• [WORK ORDER]:
Look through the entries below and count the lines with the word "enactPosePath" in them; give only the number.

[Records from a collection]
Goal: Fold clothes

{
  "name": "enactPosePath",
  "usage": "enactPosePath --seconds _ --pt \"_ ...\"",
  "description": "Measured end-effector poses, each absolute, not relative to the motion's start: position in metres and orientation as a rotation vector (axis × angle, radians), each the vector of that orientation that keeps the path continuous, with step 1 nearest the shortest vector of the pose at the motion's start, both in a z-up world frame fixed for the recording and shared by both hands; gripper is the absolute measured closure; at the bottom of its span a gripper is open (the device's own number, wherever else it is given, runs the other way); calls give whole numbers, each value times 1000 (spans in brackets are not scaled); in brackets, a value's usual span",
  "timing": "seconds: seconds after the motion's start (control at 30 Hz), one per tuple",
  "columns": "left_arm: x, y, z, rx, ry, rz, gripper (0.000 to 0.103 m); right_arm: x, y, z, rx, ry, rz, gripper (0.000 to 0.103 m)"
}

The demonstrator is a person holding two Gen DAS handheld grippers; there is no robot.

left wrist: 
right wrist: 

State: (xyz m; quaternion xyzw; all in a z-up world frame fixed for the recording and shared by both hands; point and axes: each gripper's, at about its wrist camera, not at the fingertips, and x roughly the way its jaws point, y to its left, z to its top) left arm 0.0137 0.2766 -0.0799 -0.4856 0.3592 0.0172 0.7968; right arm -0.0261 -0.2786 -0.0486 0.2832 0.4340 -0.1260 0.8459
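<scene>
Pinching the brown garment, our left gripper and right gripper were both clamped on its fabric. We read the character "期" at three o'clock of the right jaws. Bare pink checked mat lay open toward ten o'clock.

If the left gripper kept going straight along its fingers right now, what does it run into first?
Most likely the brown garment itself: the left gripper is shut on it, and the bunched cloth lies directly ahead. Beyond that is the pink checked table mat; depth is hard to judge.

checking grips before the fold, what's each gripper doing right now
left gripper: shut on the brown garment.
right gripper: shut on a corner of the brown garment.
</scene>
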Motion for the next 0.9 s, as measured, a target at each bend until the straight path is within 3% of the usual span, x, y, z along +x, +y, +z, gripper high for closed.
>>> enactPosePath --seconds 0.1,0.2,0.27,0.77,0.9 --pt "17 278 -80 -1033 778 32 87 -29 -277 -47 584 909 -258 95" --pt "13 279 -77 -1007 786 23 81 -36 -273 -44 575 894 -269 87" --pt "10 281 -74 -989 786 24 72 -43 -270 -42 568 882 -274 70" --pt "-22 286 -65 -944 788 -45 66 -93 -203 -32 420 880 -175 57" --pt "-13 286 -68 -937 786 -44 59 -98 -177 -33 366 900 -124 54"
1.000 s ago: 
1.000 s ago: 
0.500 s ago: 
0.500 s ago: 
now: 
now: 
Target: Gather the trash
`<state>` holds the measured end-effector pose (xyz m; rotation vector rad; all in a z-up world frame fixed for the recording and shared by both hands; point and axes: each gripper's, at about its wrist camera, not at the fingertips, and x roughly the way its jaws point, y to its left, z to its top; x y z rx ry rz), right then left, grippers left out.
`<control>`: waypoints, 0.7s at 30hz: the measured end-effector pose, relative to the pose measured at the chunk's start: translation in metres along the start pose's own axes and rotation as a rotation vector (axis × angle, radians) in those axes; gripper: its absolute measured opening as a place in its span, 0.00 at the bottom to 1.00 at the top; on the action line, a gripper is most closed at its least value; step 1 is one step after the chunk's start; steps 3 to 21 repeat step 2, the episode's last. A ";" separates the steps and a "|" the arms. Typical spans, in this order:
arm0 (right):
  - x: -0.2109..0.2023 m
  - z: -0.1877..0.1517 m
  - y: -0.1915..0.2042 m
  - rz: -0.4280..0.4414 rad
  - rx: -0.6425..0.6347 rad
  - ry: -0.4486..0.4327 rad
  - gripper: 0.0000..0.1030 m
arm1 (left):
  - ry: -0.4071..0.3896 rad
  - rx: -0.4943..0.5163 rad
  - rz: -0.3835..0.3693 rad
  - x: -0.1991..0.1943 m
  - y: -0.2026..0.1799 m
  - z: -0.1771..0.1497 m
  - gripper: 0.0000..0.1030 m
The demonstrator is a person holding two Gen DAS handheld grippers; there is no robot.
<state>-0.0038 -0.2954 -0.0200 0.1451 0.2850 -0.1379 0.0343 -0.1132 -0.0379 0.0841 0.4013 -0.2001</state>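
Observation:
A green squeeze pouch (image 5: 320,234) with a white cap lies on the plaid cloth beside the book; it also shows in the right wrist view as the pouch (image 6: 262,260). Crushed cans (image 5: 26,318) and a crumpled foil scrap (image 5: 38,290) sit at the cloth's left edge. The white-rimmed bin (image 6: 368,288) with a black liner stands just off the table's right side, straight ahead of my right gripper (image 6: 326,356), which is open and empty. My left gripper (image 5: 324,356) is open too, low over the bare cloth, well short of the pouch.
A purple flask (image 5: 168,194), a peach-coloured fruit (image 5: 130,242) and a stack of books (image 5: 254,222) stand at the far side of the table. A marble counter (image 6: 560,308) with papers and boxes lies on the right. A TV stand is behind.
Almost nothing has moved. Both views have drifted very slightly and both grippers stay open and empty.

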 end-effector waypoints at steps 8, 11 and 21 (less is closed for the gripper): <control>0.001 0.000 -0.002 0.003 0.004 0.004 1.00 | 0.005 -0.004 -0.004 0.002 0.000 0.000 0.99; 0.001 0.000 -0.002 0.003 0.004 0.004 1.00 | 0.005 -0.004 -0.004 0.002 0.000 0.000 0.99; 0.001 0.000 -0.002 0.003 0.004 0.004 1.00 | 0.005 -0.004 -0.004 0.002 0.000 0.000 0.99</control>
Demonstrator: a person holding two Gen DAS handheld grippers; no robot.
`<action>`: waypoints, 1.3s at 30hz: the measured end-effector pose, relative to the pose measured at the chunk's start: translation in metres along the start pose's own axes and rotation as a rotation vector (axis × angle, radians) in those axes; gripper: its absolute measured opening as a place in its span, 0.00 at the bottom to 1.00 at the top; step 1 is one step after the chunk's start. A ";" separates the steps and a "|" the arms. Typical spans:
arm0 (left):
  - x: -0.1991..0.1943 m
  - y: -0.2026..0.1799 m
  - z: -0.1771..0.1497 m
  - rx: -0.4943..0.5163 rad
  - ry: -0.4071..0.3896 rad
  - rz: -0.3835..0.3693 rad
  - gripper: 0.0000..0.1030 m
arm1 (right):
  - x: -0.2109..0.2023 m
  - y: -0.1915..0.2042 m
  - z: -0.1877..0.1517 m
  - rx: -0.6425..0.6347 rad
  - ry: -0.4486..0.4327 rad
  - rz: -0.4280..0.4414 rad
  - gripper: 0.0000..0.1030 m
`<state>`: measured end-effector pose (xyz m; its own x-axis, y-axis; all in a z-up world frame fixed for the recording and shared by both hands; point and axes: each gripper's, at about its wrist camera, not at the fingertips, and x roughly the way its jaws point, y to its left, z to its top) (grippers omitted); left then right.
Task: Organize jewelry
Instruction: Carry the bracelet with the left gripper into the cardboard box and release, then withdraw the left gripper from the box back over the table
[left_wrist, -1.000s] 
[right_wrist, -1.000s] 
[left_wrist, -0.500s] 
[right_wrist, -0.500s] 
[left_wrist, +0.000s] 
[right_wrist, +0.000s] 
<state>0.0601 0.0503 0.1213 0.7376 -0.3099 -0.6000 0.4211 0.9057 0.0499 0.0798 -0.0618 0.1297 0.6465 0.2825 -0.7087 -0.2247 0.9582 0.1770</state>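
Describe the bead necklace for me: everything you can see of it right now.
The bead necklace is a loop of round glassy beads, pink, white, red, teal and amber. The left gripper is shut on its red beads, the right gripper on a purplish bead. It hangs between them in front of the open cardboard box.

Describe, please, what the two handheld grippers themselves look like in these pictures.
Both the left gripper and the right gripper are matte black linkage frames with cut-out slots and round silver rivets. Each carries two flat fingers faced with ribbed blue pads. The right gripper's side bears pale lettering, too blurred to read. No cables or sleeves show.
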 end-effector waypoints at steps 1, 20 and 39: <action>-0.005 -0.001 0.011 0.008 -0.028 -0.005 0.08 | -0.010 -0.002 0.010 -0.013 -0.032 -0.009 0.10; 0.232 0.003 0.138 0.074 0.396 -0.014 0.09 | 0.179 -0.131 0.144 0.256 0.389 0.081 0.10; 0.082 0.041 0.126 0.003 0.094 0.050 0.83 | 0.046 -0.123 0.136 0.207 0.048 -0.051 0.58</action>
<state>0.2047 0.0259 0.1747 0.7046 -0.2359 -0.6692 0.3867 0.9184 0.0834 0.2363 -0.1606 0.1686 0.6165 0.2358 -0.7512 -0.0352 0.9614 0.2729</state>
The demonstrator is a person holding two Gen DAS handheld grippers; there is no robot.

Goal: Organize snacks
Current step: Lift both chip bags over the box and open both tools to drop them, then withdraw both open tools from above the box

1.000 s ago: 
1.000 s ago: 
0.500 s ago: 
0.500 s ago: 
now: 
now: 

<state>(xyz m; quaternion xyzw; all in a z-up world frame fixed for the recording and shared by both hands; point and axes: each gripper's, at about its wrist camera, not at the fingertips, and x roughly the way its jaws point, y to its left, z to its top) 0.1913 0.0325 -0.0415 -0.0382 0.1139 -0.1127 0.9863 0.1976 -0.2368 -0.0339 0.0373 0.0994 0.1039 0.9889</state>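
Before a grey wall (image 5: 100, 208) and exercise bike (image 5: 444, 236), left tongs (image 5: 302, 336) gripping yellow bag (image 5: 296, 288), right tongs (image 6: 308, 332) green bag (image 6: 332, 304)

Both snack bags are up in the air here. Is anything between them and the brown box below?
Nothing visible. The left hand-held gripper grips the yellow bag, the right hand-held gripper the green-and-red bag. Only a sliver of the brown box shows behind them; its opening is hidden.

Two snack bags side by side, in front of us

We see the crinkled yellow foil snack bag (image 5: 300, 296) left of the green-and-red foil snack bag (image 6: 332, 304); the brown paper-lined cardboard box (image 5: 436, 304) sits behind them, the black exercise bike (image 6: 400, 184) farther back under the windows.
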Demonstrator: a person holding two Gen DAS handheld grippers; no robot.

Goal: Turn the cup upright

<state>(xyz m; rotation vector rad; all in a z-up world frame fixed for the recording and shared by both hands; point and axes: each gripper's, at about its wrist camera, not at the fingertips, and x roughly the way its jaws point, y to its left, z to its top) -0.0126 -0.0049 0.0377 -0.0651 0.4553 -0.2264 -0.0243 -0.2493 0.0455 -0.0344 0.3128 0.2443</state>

• [WRITTEN REPLY]:
3